EXERCISE DIRECTIONS> The reply should contain only the lines from the start of the records through the line with "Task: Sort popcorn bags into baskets", reproduced verbatim and without pictures.

────

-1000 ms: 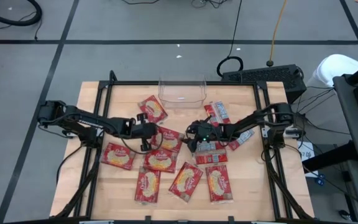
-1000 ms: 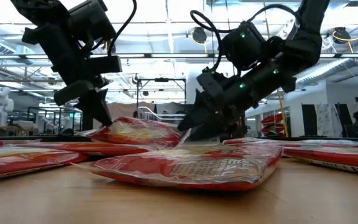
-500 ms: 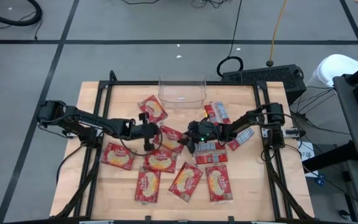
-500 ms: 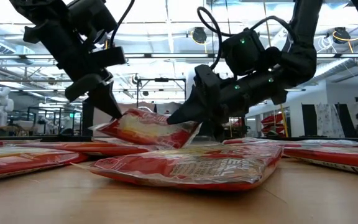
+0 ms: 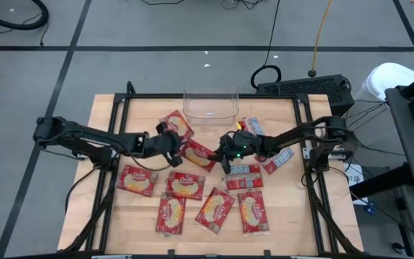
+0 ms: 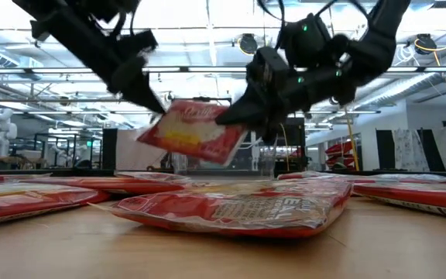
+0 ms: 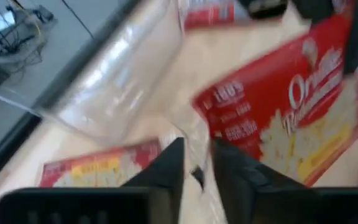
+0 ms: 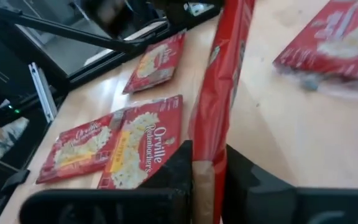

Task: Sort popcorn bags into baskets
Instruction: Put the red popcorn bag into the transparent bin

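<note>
We see a handover mid-air: the popcorn bag (image 6: pixel 192 132) that lay flat on the bench (image 5: pixel 286 216) a second ago is now lifted clear of the pile, tilted, between the two arms. The right hand (image 6: pixel 235 118) has clamped down on its edge — the right wrist view shows the bag edge-on between the fingers (image 8: pixel 182 165). The left hand (image 6: pixel 155 105) has gone from pinching it to narrowly parted, at the bag's other edge; we cannot tell whether it touches. We judge the right arm carries it next to the clear basket (image 5: pixel 210 106) at the bench's far edge. Other bags stay scattered on the bench.
</note>
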### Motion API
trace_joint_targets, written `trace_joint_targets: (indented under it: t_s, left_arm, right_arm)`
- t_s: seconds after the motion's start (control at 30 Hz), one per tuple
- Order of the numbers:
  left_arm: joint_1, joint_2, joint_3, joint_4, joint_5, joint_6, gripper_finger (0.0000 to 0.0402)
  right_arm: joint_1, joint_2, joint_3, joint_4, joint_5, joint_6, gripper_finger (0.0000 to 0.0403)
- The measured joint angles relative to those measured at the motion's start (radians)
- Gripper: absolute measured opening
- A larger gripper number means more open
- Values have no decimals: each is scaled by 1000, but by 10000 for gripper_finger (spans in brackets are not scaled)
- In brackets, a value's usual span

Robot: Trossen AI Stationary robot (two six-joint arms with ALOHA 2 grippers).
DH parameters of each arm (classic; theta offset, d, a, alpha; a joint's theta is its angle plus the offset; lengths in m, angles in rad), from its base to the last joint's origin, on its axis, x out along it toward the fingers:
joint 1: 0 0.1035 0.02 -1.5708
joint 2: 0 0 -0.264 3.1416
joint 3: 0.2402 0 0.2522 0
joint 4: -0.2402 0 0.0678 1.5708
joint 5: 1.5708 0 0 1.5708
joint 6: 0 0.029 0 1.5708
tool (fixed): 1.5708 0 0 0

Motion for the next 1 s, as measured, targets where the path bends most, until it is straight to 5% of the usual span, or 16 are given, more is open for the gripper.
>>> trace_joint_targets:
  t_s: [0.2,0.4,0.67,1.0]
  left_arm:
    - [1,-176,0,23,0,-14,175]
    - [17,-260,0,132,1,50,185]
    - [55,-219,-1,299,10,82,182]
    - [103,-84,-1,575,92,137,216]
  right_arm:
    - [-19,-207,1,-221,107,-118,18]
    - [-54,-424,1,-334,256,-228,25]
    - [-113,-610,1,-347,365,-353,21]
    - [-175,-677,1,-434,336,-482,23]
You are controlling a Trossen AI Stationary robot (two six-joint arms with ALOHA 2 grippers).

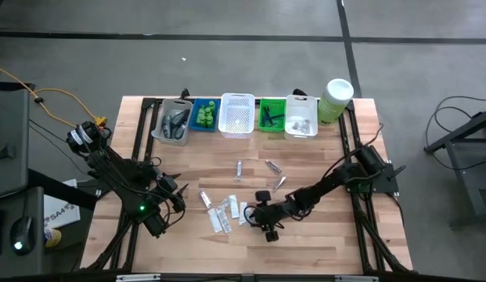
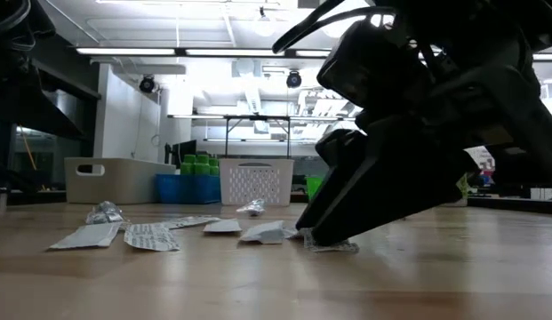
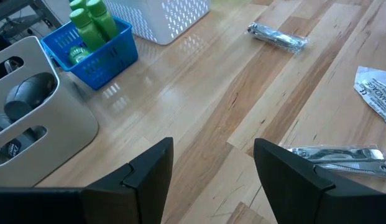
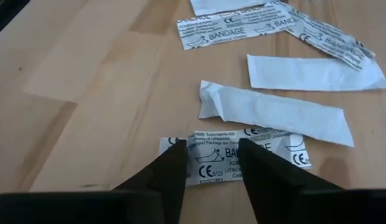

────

ANSWER AREA>
-1000 ms: 
-1000 ms: 
-500 ms: 
-500 ms: 
+0 ms: 
+0 ms: 
+0 ms: 
+0 ms: 

Task: Sort popcorn bags into baskets

The output is done.